**Task statement:** Without the pictures, write out all the lines below exactly as they appear.

++++ Recorded data

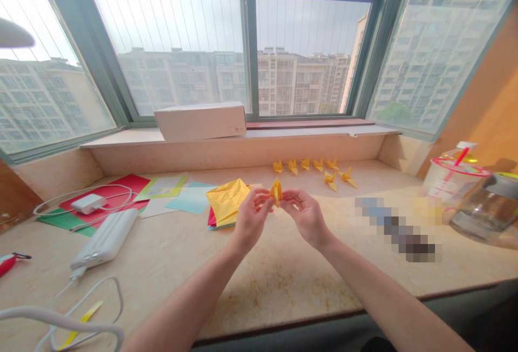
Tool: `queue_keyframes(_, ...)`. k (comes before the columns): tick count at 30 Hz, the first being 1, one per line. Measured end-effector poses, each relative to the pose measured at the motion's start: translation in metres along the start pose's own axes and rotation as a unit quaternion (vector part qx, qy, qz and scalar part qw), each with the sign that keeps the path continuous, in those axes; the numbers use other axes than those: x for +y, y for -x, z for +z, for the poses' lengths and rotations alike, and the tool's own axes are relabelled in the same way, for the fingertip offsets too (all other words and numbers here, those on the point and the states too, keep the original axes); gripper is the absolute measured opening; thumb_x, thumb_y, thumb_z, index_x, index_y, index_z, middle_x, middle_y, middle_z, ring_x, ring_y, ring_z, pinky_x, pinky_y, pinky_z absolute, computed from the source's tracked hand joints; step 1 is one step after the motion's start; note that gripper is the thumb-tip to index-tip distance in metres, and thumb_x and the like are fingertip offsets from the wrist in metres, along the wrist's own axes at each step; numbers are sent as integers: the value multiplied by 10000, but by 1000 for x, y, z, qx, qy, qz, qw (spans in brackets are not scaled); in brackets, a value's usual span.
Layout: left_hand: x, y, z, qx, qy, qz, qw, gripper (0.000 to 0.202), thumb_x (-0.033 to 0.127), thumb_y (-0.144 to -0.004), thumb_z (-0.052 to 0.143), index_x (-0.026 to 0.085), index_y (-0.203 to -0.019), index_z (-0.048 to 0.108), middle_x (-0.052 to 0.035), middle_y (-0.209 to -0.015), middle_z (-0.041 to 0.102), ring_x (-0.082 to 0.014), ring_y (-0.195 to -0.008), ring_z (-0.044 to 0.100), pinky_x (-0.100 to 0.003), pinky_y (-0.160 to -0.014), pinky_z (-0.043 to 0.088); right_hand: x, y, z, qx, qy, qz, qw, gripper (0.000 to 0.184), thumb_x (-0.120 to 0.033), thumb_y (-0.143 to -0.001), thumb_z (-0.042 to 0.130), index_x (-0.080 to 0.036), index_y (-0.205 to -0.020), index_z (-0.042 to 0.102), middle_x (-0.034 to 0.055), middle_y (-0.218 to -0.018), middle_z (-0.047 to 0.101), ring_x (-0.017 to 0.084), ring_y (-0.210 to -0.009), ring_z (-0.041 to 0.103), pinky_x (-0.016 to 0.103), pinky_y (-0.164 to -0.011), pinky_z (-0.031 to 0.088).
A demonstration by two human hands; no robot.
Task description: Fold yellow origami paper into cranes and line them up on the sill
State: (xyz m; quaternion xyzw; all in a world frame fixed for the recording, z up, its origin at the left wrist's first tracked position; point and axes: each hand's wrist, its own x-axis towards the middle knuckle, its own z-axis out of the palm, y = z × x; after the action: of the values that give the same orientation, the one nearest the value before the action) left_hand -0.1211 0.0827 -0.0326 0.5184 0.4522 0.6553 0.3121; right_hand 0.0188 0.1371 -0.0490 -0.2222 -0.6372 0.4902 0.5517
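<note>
A small yellow origami piece (276, 192) is pinched between the fingertips of my left hand (251, 218) and my right hand (307, 217), above the stone counter (267, 282). Just left of my left hand lies a larger sheet of yellow folded paper (226, 202), creased and not touching my fingers. It rests on a small stack of coloured paper (211, 219). Beyond my hands, a row of small yellow paper cranes (311, 166) stands along the back of the counter, with two more (336, 177) slightly in front.
Coloured paper sheets (106, 195) lie at left beside a white charger (89, 203), a white power bank (106, 238) and white cables (81, 309). A plastic cup with a red straw (455, 176) and a glass jug (488, 211) stand at right. A white box (200, 121) sits on the window ledge.
</note>
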Motion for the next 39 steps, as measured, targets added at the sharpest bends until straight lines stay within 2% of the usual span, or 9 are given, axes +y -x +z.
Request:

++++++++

**Answer for this exercise:**
Tool: `queue_keyframes(_, ...)`. k (comes before the columns): tick count at 30 Hz, the first being 1, one per line. Measured end-effector poses, each relative to the pose measured at the motion's start: translation in metres along the start pose's own axes and rotation as a unit quaternion (vector part qx, qy, qz and scalar part qw), each with the sign that keeps the path continuous, in those axes; the numbers use other axes than those: x for +y, y for -x, z for +z, for the poses' lengths and rotations alike, and the tool's own axes are relabelled in the same way, for the fingertip offsets too (all other words and numbers here, those on the point and the states too, keep the original axes); gripper is the absolute measured opening; thumb_x, thumb_y, thumb_z, index_x, index_y, index_z, middle_x, middle_y, middle_z, ring_x, ring_y, ring_z, pinky_x, pinky_y, pinky_z absolute, computed from the source's tracked hand joints; step 1 is one step after the motion's start; note that gripper is the thumb-tip to index-tip distance in metres, and thumb_x and the like are fingertip offsets from the wrist in metres, along the wrist's own axes at each step; numbers are sent as integers: the value multiplied by 10000, but by 1000 for x, y, z, qx, qy, qz, qw (spans in brackets are not scaled); in brackets, a value's usual span.
Layout: left_hand: x, y, z, qx, qy, qz, qw, gripper (0.000 to 0.202), thumb_x (-0.033 to 0.127), thumb_y (-0.144 to -0.004), thumb_z (-0.052 to 0.143), index_x (-0.026 to 0.085), index_y (-0.203 to -0.019), index_z (-0.048 to 0.108), middle_x (-0.052 to 0.035), middle_y (-0.209 to -0.015), middle_z (-0.041 to 0.102), ring_x (-0.082 to 0.014), ring_y (-0.195 to -0.008), ring_z (-0.044 to 0.100), pinky_x (-0.100 to 0.003), pinky_y (-0.160 to -0.014), pinky_z (-0.043 to 0.088); right_hand: x, y, z, qx, qy, qz, qw, gripper (0.000 to 0.184), thumb_x (-0.120 to 0.033), thumb_y (-0.143 to -0.001), thumb_z (-0.042 to 0.130), index_x (-0.080 to 0.036), index_y (-0.205 to -0.020), index_z (-0.042 to 0.102), middle_x (-0.034 to 0.055), middle_y (-0.218 to -0.018), middle_z (-0.047 to 0.101), ring_x (-0.017 to 0.084), ring_y (-0.210 to -0.009), ring_z (-0.041 to 0.103), pinky_x (-0.016 to 0.103), pinky_y (-0.164 to -0.011), pinky_z (-0.031 to 0.088).
A demonstration by two human hands; no robot.
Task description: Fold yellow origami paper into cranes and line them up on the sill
State: (xyz m; quaternion xyzw; all in a world frame fixed for the recording, z up, its origin at the left wrist's first tracked position; point and axes: each hand's wrist, its own x-axis towards the middle knuckle, its own z-axis out of the palm, y = z × x; after the action: of the values that give the same orientation, the one nearest the value before the action) left_hand -0.1211 0.0827 -0.0326 0.5184 0.4522 0.6553 0.3121; right_hand 0.0188 0.1371 -0.0490 -0.2222 -0.6372 0.4902 0.5517
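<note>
A small yellow origami piece (276, 192) is pinched between the fingertips of my left hand (251, 218) and my right hand (307, 217), above the stone counter (267, 282). Just left of my left hand lies a larger sheet of yellow folded paper (226, 202), creased and not touching my fingers. It rests on a small stack of coloured paper (211, 219). Beyond my hands, a row of small yellow paper cranes (311, 166) stands along the back of the counter, with two more (336, 177) slightly in front.
Coloured paper sheets (106, 195) lie at left beside a white charger (89, 203), a white power bank (106, 238) and white cables (81, 309). A plastic cup with a red straw (455, 176) and a glass jug (488, 211) stand at right. A white box (200, 121) sits on the window ledge.
</note>
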Motion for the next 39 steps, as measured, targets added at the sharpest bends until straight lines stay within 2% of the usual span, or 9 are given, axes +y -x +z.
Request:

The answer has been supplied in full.